[comp.unix.questions] backup with compressed cpio files ?

bothe@netmuc.UUCP (02/08/89)

hello,
has anyone tested to backup compressed cpiofiles ?

what i suggest is to save my files with:
find . -print | compress | cpio -oacB >/dev/rmt0

and to restore them with
</dev/rmt0 uncompress | cpio -icB ...

is the (un)compress save enough to do this?
can it handle all chars (incl. nuls and 8bit) ?

can it handle compressed files (we had trouble with a double
compressed file) ???

Answer please to:
bothe.muc@nixpbe.UUCP

davidsen@steinmetz.ge.com (William E. Davidsen Jr) (02/18/89)

In article <9100001@netmuc> bothe@netmuc.UUCP writes:

| 
| what i suggest is to save my files with:
| find . -print | compress | cpio -oacB >/dev/rmt0

  Won't work. You want to compress the output of cpio, not the list of
files into it. An interesting concept, but no cigar.

  This should work:
	find . -print | cpio -oca | compress >/dev/rmt0

Two notes:
 1) you may need "dd bs=5k" after compress
 2) if you have -depth as an option, use it to reset directory times

  This works pretty well if you're willing to sacrifice performance for
media size. Double compressed files may get larger. Compression size and
performance is MUCH better if you can do all of one type of file (C
source, text, nroff, COFF) at a time, since the compress algorithm is
adaptive and performs better the more you give it of the same type.
-- 
	bill davidsen		(wedu@ge-crd.arpa)
  {uunet | philabs}!steinmetz!crdos1!davidsen
"Stupidity, like virtue, is its own reward" -me

tar@ksuvax1.cis.ksu.edu (Tim Ramsey) (02/18/89)

In article <9100001@netmuc> bothe@netmuc.UUCP writes:

>hello,
>has anyone tested to backup compressed cpiofiles ?

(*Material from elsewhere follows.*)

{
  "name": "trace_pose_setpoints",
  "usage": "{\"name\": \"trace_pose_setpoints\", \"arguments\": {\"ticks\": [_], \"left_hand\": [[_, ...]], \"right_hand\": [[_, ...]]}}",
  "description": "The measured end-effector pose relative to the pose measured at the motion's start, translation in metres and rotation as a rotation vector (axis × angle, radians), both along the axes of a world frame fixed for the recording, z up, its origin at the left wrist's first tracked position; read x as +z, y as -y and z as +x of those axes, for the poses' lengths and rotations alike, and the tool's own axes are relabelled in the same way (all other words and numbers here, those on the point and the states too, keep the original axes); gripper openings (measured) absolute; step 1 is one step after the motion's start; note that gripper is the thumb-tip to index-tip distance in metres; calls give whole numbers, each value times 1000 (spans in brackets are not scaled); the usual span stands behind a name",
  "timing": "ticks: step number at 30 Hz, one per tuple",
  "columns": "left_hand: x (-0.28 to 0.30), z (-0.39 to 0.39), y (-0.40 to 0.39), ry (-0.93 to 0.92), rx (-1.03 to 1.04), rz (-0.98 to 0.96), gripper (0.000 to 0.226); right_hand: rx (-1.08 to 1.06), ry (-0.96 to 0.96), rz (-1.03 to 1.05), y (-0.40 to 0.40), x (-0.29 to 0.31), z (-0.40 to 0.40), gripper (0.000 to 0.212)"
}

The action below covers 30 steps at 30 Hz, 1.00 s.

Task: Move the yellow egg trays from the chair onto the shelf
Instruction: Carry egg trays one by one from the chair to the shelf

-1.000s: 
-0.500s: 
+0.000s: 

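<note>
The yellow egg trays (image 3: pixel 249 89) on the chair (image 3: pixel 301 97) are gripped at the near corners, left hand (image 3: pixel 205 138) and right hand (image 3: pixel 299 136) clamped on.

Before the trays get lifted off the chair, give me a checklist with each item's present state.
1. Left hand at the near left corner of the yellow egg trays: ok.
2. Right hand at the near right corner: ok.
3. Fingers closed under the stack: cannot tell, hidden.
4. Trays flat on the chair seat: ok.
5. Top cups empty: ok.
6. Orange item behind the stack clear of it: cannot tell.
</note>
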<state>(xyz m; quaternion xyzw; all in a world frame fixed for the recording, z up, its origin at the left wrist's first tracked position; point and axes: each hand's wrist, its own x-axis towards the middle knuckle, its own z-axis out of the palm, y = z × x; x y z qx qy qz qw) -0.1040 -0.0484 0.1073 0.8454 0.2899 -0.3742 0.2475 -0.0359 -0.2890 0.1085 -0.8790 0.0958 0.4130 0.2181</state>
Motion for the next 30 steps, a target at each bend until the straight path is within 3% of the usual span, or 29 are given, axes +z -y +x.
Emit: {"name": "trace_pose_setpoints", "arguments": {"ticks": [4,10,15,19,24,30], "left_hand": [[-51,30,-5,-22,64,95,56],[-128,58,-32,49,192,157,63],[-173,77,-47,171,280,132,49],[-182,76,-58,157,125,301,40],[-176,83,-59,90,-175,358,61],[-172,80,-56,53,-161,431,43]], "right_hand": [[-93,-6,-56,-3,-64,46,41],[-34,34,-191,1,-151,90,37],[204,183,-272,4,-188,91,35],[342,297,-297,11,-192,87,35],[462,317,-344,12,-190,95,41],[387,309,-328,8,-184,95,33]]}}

>what i suggest is to save my files with:
>find . -print | compress | cpio -oacB >/dev/rmt0

>and to restore them with
></dev/rmt0 uncompress | cpio -icB ...

I see two problems:

1) You can't compress the output from find and pipe that into cpio.  Try:
      find . -print | compress | cpio -oac > /dev/rmt0

   Note that since cpio isn't writing directly to the tape device, the
   "-B" option doesn't do anything.

2) If you get a bad spot on the tape later you won't (never say never :-)
   be able to recover anything beyond the bad spot.  This is a tradeoff
   when you use compress.

Tim
--
Timothy Ramsey
BITNET: tar@KSUVAX1
Internet: tar@ksuvax1.cis.ksu.edu
UUCP: ...!rutgers!ksuvax1!tar

sl@van-bc.UUCP (pri=-10 Stuart Lynne) (02/19/89)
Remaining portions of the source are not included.